## What to work on
Within the material below, filter for lines that hold the word "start".

## Data section
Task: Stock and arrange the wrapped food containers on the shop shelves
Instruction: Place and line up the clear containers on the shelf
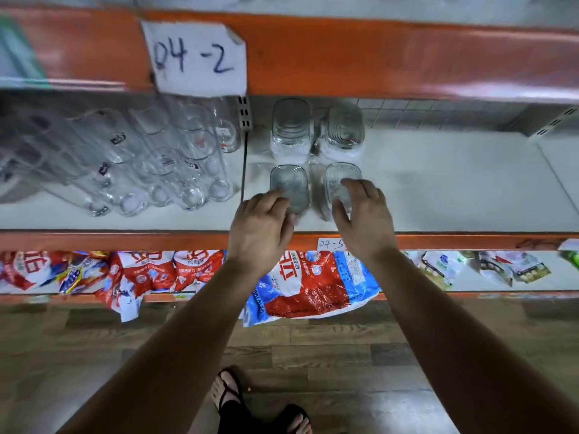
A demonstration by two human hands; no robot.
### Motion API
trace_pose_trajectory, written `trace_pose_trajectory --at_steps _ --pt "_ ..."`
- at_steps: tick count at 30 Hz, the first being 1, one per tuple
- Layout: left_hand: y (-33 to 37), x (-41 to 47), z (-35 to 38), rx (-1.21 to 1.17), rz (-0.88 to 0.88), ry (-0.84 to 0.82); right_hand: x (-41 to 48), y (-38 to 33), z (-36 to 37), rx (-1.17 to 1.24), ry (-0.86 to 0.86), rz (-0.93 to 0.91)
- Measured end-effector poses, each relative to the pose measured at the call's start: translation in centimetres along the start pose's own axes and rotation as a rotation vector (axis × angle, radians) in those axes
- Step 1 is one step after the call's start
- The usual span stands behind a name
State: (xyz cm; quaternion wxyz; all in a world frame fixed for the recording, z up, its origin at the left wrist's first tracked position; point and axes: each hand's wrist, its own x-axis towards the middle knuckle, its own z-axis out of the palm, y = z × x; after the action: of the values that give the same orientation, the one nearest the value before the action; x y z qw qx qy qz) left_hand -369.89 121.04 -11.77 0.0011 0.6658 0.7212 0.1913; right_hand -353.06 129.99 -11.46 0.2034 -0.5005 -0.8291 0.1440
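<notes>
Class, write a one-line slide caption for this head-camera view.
Left hand and right hand reach the two front wrapped containers on a white shelf, stacked containers behind, glass tumblers at left.

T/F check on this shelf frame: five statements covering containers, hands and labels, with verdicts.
1. The back left container and back right container stand behind the front left container and front right container on the middle shelf. True.
2. The paper label reads 04-7. False: it reads 04-2.
3. The left hand is at the front left container, the right hand at the front right container. True.
4. The glass tumblers lie right of the containers. False: they are to the left.
5. The lower shelf holds tins. False: printed bags lie there.
</notes>
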Motion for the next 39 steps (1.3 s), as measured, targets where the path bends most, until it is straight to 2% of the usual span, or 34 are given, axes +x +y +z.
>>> trace_pose_trajectory --at_steps 9,18,25,33,39 --pt "3.3 -6.5 -12.9 0.136 -0.003 0.219 -6.0 -9.7 -9.4 0.192 0.135 -0.171" --pt "2.2 -8.3 -25.3 0.213 -0.065 0.433 -5.4 -20.1 -17.3 0.305 0.242 -0.396" --pt "-4.1 -8.7 -33.0 0.261 -0.144 0.574 -3.3 -27.7 -19.3 0.313 0.268 -0.499" --pt "-15.6 -7.7 -38.0 0.211 -0.219 0.515 1.7 -37.5 -15.1 0.285 0.291 -0.544" --pt "-24.6 -4.2 -40.3 0.151 -0.148 0.459 5.2 -44.5 -10.5 0.289 0.318 -0.498"
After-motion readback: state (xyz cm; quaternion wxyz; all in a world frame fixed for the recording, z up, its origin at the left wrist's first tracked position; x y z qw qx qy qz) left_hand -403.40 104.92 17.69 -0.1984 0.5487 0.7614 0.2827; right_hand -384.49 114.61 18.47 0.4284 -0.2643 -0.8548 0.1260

## Exercise response
- Measured end-effector poses, each relative to the pose measured at the call's start: translation in centimetres along the start pose's own axes and rotation as a rotation vector (axis × angle, radians) in those axes
- Step 1 is one step after the call's start

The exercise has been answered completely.